◆ WORK ITEM ◆
Show each line from the listing that includes the word "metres".

'''

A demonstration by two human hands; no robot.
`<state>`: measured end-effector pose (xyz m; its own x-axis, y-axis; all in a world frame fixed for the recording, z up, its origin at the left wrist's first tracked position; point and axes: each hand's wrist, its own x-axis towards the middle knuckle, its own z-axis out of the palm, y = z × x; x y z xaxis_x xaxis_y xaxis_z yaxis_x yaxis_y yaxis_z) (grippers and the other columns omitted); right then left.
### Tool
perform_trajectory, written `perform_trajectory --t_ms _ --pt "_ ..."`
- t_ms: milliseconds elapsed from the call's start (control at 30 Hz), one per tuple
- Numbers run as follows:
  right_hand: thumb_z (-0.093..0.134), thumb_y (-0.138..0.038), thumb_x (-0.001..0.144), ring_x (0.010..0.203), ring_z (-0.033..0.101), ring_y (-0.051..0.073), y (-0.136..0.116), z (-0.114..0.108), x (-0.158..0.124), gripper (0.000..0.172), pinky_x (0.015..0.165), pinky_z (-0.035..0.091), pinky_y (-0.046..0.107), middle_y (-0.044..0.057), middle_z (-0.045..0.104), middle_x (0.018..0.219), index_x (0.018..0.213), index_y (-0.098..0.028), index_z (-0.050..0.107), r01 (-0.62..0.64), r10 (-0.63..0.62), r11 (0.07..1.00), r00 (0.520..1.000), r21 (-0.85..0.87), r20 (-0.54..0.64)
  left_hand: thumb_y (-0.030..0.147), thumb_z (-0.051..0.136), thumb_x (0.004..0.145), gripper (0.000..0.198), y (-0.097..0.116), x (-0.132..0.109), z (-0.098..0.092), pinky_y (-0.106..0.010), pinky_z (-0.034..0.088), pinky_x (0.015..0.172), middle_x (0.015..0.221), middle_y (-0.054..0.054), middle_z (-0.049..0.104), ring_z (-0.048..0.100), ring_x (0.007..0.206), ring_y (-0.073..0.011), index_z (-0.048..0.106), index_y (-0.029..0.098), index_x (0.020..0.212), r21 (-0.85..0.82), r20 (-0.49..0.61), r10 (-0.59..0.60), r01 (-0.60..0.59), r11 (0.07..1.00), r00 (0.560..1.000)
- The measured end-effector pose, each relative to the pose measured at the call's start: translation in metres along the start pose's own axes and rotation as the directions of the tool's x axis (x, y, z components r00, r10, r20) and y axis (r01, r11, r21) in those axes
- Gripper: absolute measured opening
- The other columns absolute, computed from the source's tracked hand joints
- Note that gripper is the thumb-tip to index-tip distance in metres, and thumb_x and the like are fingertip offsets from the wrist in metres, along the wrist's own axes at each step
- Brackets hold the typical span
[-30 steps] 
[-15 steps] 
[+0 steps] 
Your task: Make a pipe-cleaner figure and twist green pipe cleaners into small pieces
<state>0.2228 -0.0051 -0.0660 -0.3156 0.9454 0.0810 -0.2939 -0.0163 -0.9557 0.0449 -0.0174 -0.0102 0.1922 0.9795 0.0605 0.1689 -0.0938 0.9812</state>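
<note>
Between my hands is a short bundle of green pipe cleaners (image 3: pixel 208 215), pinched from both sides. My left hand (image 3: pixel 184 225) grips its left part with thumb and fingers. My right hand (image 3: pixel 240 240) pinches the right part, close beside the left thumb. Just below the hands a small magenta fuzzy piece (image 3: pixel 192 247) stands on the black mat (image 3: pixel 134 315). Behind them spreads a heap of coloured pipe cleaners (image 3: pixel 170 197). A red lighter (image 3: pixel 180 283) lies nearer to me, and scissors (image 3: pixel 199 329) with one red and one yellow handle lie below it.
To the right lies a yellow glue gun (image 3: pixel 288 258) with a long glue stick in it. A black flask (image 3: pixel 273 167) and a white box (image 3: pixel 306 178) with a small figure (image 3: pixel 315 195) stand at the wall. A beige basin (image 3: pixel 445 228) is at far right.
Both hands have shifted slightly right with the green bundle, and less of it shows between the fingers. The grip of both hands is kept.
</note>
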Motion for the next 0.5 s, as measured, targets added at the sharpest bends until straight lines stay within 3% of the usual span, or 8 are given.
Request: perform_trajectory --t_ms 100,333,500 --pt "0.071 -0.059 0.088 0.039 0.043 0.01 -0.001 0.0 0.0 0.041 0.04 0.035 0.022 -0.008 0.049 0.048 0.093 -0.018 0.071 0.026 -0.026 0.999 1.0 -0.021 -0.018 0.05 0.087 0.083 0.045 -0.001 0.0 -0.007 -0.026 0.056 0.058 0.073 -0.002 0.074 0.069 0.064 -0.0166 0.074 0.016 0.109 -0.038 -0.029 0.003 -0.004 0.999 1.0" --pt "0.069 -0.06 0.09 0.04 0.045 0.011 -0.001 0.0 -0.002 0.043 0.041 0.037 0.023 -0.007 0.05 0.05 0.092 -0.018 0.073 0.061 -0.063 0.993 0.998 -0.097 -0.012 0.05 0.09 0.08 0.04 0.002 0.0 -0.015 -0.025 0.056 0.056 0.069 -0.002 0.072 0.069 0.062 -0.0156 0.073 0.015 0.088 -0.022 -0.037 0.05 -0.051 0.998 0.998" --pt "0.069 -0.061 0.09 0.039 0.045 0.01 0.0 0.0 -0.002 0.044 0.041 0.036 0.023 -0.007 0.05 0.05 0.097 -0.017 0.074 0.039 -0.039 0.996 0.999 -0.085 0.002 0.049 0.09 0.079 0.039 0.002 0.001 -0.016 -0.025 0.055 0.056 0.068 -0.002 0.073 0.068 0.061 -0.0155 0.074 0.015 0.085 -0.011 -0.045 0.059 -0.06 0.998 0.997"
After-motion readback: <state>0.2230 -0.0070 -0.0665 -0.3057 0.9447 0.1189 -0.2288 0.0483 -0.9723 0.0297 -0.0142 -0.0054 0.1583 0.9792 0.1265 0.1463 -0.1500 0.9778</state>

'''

◆ THE COMPLETED TASK ◆
- The measured end-effector pose, each relative to the pose measured at the call's start: translation in metres along the start pose's own axes and rotation as the directions of the tool's x axis (x, y, z components r00, r10, r20) and y axis (r01, r11, r21) in those axes
- Note that gripper is the thumb-tip to index-tip distance in metres, and thumb_x and the like are fingertip offsets from the wrist in metres, along the wrist's own axes at each step

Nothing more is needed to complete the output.